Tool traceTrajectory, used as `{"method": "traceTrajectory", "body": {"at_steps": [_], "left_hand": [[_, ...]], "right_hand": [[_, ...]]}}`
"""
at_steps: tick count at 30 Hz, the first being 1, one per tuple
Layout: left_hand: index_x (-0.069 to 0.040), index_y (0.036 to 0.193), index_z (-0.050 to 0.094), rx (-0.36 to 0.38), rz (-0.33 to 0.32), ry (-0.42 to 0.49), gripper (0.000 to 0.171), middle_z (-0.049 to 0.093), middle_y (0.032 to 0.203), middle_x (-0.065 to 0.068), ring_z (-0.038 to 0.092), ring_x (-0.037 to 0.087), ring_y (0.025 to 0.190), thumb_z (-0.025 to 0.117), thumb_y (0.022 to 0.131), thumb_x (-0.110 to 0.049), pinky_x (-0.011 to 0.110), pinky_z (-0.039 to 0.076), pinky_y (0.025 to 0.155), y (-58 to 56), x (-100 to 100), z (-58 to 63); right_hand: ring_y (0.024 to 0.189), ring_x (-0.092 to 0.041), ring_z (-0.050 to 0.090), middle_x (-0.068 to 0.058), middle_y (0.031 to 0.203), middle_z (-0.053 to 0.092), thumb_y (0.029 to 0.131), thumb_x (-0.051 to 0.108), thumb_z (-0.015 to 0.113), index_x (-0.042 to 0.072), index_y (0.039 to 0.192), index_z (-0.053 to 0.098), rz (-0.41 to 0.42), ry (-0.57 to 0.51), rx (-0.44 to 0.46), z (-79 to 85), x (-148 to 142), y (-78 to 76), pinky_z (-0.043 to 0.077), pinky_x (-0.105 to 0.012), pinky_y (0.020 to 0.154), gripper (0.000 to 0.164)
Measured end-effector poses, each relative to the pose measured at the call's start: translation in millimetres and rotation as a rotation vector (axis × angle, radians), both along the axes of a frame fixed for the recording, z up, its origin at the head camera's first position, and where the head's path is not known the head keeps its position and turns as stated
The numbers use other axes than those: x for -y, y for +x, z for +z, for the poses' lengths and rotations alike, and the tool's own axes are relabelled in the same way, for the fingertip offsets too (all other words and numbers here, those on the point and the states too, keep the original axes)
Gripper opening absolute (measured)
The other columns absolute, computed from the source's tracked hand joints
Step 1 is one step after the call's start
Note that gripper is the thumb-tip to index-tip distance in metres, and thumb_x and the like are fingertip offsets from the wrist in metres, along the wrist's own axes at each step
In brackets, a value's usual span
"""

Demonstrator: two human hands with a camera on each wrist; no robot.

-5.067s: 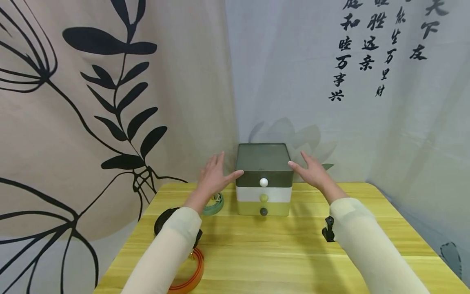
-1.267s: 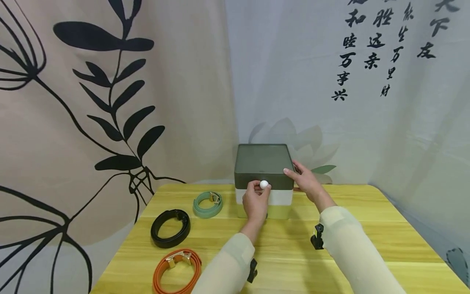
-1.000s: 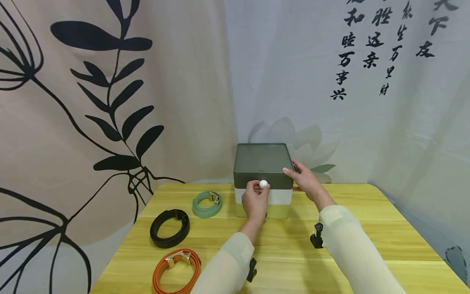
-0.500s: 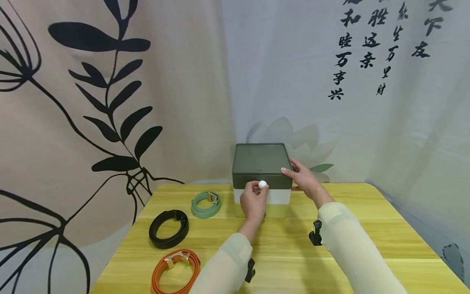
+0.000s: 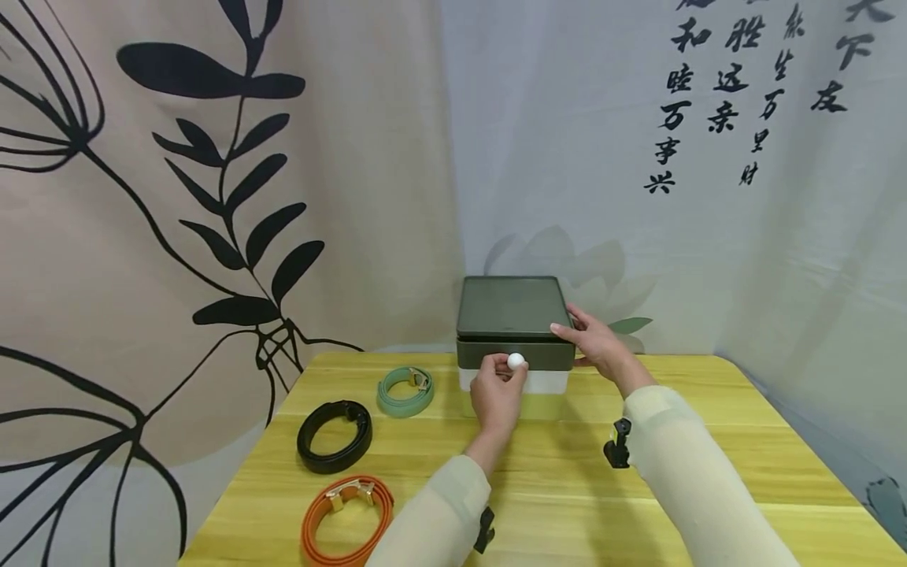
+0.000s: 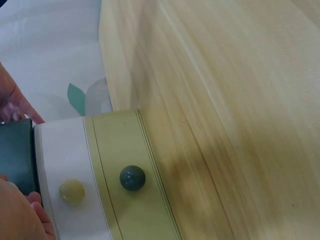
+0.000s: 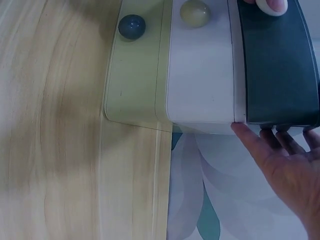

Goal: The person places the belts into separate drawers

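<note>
A small three-tier drawer box [image 5: 510, 305] stands at the back of the table, its lid dark green. White knob [image 5: 516, 361] of the dark green top drawer [image 5: 555, 357] is pinched between the thumb and fingers of my left hand [image 5: 496, 396]. That drawer sits slightly forward, with a dark gap under the lid. My right hand [image 5: 601, 346] rests on the box's right side, thumb near the lid's front corner and fingers along the side wall. Below are the white drawer [image 7: 202, 75] with a yellowish knob [image 6: 72, 192] and the olive drawer [image 7: 137, 80] with a dark knob [image 6: 132, 178].
To the left on the wooden table [image 5: 567, 488] lie three coiled belts: a green belt [image 5: 397, 408], a black belt [image 5: 309, 453] and an orange belt [image 5: 312, 524]. A printed curtain [image 5: 383, 197] hangs behind the box.
Both hands have come from beside the box onto it, the left taking the white knob. The top drawer has since slid slightly toward me, opening a gap under the lid.
</note>
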State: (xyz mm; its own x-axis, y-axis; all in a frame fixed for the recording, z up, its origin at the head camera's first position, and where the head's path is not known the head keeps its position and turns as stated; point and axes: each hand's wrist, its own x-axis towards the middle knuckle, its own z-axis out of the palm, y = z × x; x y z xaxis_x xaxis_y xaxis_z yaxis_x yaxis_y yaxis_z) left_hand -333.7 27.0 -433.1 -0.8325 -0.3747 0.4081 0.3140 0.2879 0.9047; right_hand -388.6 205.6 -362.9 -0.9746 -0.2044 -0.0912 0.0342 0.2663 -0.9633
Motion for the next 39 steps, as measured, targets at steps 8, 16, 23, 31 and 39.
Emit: {"method": "traceTrajectory", "body": {"at_steps": [8,16,23,31,39], "left_hand": [[-0.010,0.094,0.067,0.004,-0.004,-0.007,0.023,0.066,0.077,-0.006,0.064,0.007,0.070,0.084,0.081,-0.019,0.029,0.052,0.064,7.0,0,-0.2],[-0.011,0.094,0.067,0.014,-0.021,-0.006,0.024,0.065,0.077,-0.007,0.061,0.006,0.068,0.084,0.081,-0.020,0.027,0.051,0.062,16.7,3,-2.0],[-0.012,0.095,0.066,0.025,-0.058,0.012,0.023,0.064,0.078,-0.009,0.060,0.006,0.069,0.083,0.081,-0.020,0.026,0.051,0.063,29.5,5,-1.4],[-0.014,0.093,0.066,0.002,-0.075,0.022,0.022,0.064,0.078,-0.009,0.059,0.006,0.068,0.083,0.081,-0.021,0.026,0.050,0.062,41.5,6,-3.2],[-0.013,0.092,0.067,-0.015,-0.102,0.056,0.022,0.064,0.077,-0.007,0.060,0.008,0.067,0.084,0.080,-0.018,0.025,0.050,0.060,51.8,7,-5.1]], "right_hand": [[0.149,-0.040,0.004,-0.018,0.164,-0.009,0.104,0.030,0.054,0.023,0.160,0.000,0.044,-0.031,0.018,-2.1,-6,-3.4,0.028,-0.065,0.108,0.079],[0.149,-0.041,0.003,-0.017,0.164,-0.008,0.104,0.029,0.053,0.024,0.160,0.001,0.031,-0.030,0.026,-2.9,-5,-3.6,0.025,-0.067,0.108,0.077],[0.148,-0.042,0.003,-0.018,0.164,-0.008,0.104,0.031,0.054,0.024,0.160,0.000,0.030,-0.017,0.022,-4.3,-6,-4.8,0.025,-0.067,0.108,0.078],[0.148,-0.042,0.000,-0.016,0.164,-0.007,0.103,0.031,0.054,0.024,0.160,0.002,0.022,-0.013,0.021,-5.2,-7,-5.8,0.021,-0.069,0.109,0.077],[0.148,-0.042,0.002,-0.017,0.164,-0.006,0.103,0.032,0.055,0.024,0.160,0.002,0.020,-0.006,0.022,-4.6,-7,-5.6,0.021,-0.069,0.109,0.078]]}}
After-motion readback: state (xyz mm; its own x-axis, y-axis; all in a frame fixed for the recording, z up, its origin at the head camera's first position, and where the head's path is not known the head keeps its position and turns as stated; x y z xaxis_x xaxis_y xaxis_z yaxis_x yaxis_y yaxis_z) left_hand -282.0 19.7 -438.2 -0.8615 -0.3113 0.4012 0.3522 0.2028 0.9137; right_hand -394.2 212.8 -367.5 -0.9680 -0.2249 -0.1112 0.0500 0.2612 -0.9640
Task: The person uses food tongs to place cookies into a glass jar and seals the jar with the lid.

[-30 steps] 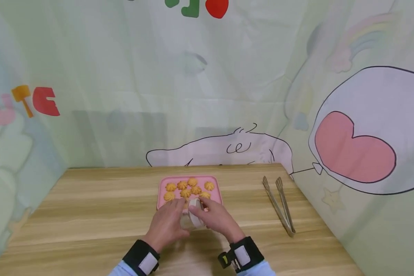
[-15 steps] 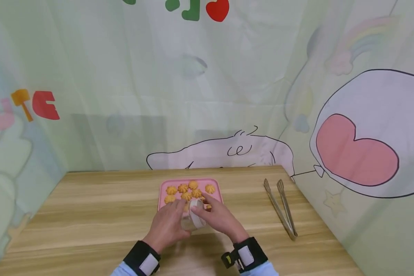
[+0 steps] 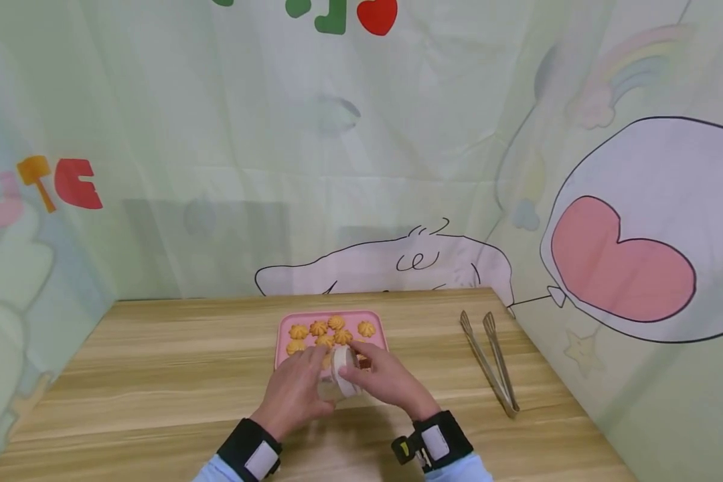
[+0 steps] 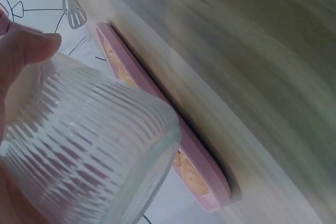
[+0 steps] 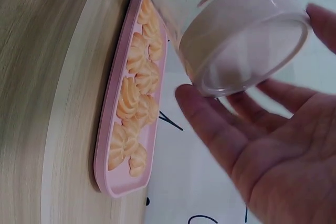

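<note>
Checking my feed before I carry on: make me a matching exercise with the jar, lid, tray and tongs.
1. Jar
2. Lid
3. Tray
4. Tongs

A. Pink, under the cookies
B. Metal, lying on the table
C. Clear, with ribbed sides
D. White, at the fingertips of the right hand

Pairs: 1-C, 2-D, 3-A, 4-B.

Passage is left over the tabletop point(image 3: 424, 355) between pink tray point(image 3: 352, 320) and tongs point(image 3: 489, 369); the tray's near side is blocked by the left hand point(image 3: 295, 391), right hand point(image 3: 390, 380) and tilted jar point(image 4: 94, 135).
</note>
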The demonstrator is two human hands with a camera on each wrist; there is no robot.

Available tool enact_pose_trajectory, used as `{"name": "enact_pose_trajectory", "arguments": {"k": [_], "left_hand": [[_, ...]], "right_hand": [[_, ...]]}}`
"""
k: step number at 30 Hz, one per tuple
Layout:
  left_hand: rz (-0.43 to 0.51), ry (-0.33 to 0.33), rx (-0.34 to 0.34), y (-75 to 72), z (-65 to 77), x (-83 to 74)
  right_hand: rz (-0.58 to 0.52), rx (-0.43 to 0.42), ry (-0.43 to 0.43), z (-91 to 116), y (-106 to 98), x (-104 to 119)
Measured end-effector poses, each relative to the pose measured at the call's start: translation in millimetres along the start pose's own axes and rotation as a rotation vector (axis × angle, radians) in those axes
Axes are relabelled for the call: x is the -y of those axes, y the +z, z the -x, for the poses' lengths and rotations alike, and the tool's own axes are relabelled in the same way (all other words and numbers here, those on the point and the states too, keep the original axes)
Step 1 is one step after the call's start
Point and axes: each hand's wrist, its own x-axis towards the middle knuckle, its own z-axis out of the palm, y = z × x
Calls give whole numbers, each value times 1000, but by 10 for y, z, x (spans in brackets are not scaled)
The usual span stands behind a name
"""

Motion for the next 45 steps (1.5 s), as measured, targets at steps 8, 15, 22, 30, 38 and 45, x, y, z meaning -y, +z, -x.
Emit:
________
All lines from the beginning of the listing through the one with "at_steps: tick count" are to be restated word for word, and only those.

Tool traceTrajectory, used as `{"method": "traceTrajectory", "body": {"at_steps": [_], "left_hand": [[_, ...]], "right_hand": [[_, ...]]}}`
"""
at_steps: tick count at 30 Hz, the first being 1, one per tuple

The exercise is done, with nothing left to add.